Um dos perigos que o estigma pode trazer é a falta de interação social. O indivíduo estigmatizado tende a autoisolar-se e poder-se-á tornar uma pessoa desconfiada, deprimida, hostil, ansiosa e confusa.
Quando a interação se dá, porém, é quando as causas e os efeitos do estigma estão presentes. Neste caso o indivíduo estigmatizado poderá ter a sensação de não saber aquilo que os outros realmente pensam dele.

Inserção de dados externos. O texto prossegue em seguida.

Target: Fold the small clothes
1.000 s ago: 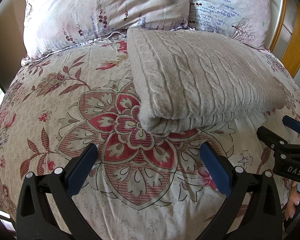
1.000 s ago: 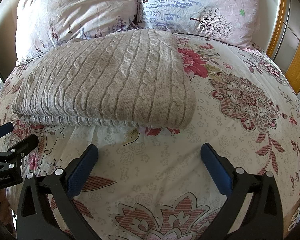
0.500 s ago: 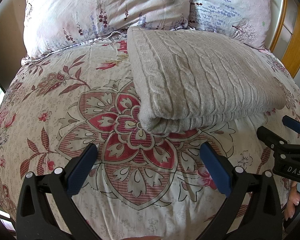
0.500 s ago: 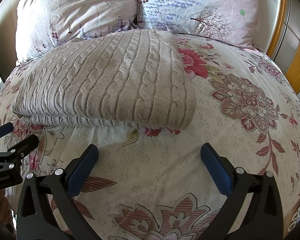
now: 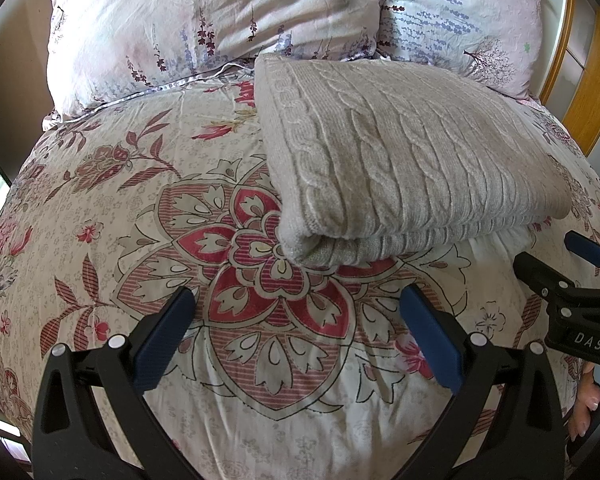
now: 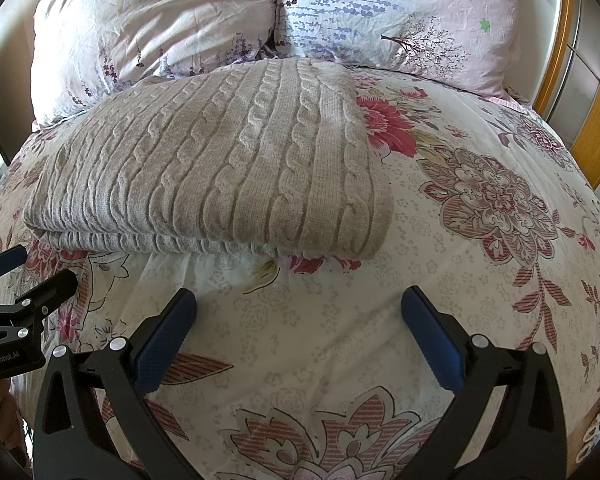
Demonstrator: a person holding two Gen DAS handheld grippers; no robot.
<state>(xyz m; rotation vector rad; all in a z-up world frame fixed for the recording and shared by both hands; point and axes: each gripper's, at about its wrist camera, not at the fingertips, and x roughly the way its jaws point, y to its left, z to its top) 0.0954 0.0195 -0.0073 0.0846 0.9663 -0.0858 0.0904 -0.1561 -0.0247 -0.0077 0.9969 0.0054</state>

No caso da pessoa cega há muitos exemplos desta situação. O estigma que as pessoas muitas vezes têm para com o indivíduo com cegueira leva-os a terem reações e atos que só uma pessoa com uma grande aceitação e autoestima poderá suportar. Já alguns alunos meus se referiram ao facto de um grande número de pessoas se dirigirem a eles falando muito alto, como se eles tivessem problemas auditivos; ou mesmo mostrarem espanto por eles falarem.
Para os indivíduos ‘normais’ o que seria um ato perfeitamente expectável de outra pessoa, torna-se um feito extraordinário se for realizado por uma pessoa portadora de deficiência.
Uma das formas que os indivíduos estigmatizados encontraram para ultrapassar alguns dos constrangimentos já referidos é na procura de grupos de ajuda mútua. Estes grupos consistem em pequenos grupos sociais, normalmente dirigidos por um representante com o mesmo estigma. Para além dos encontros, estes grupos promovem também palestras que contam com oradores, considerados bem adaptados e socialmente aceites. Estes representam a sua categoria. Esta categorização é o grupo em si.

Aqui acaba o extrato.